Is the FogCreek/wetty repository in production?


#1

Can you tell me if FogCreek/wetty is currently in production. I am considering making a pull request but if there is non-public changes then their would be too many conflicts.


#2

That’s not the code that’s currently in production. I don’t think we have anything secret in our wetty changes. If you’re interested, we can get that repo up to date. What were you planning to add?


#5

Any update @Tim? :blush:


#6

Hi @nathfreder,

we’ll let you know when it’s available, unfortunately we can’t give you an ETA right now :frowning:


#7

Thanks, just wanted to make sure that it did not fly under the radar.


#8

Hi @nathfreder,

What’s in FogCreek/wetty is now up to date with what’s in production. Please feel free to make a pull request, and we’ll be happy to take a look. Sorry for the delay!


#9

Great, was it only one commit?


#10

I would also like to know how Wetty connected to the container? Is it run on the container or remotely connected to the container.


#11

It’s remotely connected. We’re running pty.js on the server.


#12

I think that I understand. I’ll try to explain it back to you and see if it is correct. To my understanding you are sending the data from pty.js (container) through WebSockets to Wetty?


#13

Yes, that’s right. What kind of improvements were you thinking of making?


#14

I was thinking of creating a WebSocket server so that you can programatically run commands and see their output. My use for this is creating a GitHub App that auto-deploys to a project and something like Netlify’s Command Line.


#15

Ah, I see. If that’s what you’re looking for wait a couple of days - we’re adding an endpoint to the API that runs a command in the container and returns the output.


#16

Wow!
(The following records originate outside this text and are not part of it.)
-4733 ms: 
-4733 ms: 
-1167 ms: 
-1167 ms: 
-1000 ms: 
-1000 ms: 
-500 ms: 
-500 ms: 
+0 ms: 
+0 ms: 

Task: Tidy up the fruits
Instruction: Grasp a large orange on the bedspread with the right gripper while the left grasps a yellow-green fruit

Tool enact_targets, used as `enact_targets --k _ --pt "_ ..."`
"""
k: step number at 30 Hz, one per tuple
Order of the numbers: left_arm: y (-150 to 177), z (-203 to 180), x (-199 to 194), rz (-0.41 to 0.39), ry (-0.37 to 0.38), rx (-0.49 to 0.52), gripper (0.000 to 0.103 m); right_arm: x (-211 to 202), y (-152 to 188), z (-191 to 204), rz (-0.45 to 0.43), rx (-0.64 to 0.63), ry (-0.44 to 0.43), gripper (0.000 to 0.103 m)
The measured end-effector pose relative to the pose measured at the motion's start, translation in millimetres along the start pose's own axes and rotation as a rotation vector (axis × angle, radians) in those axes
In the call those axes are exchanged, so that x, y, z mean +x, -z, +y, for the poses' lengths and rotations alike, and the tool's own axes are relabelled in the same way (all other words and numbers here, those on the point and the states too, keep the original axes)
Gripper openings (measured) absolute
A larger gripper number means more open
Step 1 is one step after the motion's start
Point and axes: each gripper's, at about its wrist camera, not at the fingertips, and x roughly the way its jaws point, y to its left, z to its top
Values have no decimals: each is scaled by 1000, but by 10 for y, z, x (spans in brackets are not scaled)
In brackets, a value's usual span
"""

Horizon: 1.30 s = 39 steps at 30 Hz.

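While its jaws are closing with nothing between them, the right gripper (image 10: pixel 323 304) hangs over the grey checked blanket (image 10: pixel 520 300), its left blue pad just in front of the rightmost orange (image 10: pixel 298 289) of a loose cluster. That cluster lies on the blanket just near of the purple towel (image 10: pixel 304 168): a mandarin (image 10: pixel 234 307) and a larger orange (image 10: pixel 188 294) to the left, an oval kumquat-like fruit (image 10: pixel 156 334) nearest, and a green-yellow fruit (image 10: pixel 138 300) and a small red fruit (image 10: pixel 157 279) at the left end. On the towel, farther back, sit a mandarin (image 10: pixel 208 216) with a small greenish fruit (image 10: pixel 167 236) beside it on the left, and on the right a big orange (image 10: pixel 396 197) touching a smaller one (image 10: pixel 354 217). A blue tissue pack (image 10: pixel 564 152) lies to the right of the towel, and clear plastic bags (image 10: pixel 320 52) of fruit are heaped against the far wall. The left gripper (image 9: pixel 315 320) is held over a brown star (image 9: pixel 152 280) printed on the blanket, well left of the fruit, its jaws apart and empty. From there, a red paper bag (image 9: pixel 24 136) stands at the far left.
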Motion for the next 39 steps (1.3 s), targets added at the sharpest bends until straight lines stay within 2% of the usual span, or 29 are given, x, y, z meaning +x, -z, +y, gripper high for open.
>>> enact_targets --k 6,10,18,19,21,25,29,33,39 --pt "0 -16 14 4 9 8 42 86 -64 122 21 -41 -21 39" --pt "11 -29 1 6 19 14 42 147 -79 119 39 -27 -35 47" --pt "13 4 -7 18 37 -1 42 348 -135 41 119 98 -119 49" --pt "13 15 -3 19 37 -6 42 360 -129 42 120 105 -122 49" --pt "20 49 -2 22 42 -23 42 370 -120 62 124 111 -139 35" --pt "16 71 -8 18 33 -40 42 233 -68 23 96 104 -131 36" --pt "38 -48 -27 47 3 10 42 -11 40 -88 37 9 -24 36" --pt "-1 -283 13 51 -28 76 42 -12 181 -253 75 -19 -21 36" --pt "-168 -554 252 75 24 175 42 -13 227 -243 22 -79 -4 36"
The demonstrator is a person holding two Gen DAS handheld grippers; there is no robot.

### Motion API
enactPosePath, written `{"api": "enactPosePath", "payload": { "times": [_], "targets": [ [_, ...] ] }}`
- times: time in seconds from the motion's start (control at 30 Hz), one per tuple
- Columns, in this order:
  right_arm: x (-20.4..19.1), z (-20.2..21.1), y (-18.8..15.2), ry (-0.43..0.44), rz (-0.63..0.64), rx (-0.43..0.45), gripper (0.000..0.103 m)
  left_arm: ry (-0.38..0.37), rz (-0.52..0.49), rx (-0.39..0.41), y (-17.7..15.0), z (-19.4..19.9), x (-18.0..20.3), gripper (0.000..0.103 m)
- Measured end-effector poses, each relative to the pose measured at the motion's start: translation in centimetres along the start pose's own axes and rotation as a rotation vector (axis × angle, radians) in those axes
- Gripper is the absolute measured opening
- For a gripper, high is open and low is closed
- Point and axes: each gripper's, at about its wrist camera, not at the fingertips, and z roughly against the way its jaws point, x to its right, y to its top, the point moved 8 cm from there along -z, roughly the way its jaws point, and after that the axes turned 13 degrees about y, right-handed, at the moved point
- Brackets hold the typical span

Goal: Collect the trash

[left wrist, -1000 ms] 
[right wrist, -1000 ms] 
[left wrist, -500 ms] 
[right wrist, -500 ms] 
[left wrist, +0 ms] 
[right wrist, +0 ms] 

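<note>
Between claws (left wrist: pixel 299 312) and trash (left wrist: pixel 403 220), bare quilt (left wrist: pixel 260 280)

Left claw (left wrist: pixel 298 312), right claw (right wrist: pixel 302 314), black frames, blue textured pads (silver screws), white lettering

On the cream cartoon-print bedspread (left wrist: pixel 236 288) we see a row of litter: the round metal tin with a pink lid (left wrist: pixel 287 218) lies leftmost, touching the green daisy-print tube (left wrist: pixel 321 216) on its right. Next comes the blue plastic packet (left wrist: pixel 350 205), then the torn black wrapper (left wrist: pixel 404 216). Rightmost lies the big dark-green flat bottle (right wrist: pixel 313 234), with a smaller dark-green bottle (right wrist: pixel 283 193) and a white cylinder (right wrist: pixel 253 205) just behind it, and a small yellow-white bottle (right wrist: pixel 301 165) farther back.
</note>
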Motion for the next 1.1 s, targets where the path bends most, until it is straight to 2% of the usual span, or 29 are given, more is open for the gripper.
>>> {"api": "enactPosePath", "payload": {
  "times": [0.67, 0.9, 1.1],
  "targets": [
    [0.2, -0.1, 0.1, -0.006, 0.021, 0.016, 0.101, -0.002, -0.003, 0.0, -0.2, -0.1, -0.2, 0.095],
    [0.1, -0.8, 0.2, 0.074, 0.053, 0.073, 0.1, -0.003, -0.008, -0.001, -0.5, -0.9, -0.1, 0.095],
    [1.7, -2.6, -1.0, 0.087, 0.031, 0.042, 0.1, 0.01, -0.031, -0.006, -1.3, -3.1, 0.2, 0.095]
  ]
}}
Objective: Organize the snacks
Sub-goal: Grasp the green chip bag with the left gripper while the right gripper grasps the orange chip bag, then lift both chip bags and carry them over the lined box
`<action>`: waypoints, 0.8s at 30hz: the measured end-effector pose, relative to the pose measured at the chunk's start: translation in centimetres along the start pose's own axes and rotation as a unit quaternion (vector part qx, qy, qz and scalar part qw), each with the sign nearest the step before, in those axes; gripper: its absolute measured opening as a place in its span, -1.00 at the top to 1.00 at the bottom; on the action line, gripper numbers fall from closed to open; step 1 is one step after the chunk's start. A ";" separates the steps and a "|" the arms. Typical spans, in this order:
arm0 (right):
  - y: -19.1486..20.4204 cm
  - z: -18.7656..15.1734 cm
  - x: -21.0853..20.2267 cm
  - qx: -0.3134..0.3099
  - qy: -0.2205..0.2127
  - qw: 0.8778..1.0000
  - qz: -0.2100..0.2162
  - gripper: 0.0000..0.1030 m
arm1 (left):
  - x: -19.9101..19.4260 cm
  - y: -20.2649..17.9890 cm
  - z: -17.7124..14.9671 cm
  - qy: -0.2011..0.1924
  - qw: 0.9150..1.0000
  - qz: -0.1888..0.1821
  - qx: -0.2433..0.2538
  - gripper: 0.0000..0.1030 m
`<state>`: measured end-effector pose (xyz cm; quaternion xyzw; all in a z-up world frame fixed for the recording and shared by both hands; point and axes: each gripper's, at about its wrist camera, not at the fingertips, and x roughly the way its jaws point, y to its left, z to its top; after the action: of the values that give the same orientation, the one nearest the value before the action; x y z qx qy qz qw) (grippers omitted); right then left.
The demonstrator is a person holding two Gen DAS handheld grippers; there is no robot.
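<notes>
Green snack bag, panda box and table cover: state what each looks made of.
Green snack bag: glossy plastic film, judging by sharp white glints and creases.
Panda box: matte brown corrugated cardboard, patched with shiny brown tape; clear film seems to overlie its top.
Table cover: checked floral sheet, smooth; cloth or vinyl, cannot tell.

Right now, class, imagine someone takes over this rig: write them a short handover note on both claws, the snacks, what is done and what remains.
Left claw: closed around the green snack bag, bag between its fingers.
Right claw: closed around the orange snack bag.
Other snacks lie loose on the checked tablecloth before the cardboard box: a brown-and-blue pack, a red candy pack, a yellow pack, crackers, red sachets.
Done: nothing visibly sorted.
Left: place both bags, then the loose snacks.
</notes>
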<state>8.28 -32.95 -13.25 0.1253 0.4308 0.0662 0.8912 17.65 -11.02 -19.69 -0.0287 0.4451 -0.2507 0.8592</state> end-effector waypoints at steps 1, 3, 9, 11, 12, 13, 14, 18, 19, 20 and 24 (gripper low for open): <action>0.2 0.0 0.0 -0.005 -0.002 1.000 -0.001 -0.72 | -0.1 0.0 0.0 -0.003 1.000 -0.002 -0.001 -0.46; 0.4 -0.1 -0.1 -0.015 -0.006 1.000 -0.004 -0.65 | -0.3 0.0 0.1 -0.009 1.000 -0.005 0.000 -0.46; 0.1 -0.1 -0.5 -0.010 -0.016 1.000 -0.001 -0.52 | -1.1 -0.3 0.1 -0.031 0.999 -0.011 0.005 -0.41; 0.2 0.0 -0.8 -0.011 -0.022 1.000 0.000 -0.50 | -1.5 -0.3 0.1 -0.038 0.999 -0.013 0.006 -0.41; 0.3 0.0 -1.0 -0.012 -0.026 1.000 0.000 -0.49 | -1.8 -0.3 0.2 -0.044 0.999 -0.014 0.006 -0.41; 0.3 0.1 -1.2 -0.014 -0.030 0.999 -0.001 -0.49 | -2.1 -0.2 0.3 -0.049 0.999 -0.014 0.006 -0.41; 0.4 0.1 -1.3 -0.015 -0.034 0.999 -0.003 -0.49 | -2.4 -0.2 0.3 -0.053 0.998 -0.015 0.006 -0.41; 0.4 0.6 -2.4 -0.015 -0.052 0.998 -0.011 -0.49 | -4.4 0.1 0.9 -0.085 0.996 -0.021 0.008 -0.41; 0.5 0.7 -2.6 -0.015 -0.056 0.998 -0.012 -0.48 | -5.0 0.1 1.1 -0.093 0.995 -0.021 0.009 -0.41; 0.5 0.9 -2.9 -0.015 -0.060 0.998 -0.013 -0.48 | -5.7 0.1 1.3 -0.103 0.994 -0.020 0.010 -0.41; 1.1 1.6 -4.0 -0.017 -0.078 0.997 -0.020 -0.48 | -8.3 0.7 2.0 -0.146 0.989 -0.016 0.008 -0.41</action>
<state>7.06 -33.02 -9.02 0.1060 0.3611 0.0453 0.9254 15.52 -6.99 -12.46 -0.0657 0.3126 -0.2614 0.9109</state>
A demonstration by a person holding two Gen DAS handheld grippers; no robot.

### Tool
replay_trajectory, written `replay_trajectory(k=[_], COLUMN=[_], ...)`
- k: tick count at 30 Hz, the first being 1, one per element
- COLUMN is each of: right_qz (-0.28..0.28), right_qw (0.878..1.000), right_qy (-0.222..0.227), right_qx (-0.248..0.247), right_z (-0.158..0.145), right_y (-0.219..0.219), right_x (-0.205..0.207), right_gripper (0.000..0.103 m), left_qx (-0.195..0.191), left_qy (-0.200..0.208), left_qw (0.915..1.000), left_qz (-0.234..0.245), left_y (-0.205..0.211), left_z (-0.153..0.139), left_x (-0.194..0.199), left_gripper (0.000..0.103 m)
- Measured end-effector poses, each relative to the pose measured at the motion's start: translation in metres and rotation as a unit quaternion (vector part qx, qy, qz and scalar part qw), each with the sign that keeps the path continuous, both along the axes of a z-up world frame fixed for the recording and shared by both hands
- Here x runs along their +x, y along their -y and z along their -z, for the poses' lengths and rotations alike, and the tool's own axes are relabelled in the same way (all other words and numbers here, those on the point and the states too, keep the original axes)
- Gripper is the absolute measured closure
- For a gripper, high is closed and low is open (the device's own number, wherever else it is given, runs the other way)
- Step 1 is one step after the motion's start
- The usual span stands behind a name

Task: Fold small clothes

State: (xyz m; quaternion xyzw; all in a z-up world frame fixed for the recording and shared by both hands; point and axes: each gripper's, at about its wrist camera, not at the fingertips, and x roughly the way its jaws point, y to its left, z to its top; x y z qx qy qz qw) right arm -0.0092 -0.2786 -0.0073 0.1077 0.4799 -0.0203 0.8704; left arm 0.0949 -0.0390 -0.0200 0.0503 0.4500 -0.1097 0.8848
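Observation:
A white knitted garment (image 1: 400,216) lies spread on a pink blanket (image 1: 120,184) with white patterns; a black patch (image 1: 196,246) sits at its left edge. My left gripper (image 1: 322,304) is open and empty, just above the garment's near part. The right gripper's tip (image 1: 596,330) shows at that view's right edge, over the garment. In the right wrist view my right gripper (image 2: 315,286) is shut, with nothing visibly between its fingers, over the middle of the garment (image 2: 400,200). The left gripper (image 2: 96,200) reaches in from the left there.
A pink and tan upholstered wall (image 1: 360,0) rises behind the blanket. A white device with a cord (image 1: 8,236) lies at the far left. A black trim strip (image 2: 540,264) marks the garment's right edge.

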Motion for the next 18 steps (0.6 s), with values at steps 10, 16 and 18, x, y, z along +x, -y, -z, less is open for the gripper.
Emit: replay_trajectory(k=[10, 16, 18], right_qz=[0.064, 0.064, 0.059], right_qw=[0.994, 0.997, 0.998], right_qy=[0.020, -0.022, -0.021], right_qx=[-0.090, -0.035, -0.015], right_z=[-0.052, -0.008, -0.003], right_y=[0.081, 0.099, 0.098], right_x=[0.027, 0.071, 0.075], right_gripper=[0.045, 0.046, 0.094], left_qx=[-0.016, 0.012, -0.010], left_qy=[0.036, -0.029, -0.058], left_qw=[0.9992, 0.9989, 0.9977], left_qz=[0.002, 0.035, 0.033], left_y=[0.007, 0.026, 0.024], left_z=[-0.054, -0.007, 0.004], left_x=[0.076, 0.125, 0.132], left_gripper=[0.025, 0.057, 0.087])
Thanks! Can you update me on when this will be available?


#17

Deployed :slight_smile:
You can use it by POSTing to https://api.glitch.com/projects/<projectId>/exec?authorization=<your glitch token>

The body of the request is JSON:

{
command: ‘something to do’
}

You’ll get back a JSON object:
{
stdout: ,
stderr:
}

You can get your token by looking in the Chrome developer console on the network tab, and searching for routes with ‘authorization=’. They’ll look something like this:

https://api.glitch.development/projects/2cf71ab0-3fb3-4da0-b677-0b193c6207fd?authorization=<token>

Don’t let anybody have that token - it’s your Glitch identity. This part will be easier soon.


#18

What about streams? Is that implemented?


#19

No, right now you can only send a command and get back the results.


#20

It it coming in the future?


#21

I’m not exactly sure what you mean by streams.


#22

I mean processes that do not exit. For instance if you were running node app.js and wanted to see the logs as they come out compared to echo Hello! which exits immediately.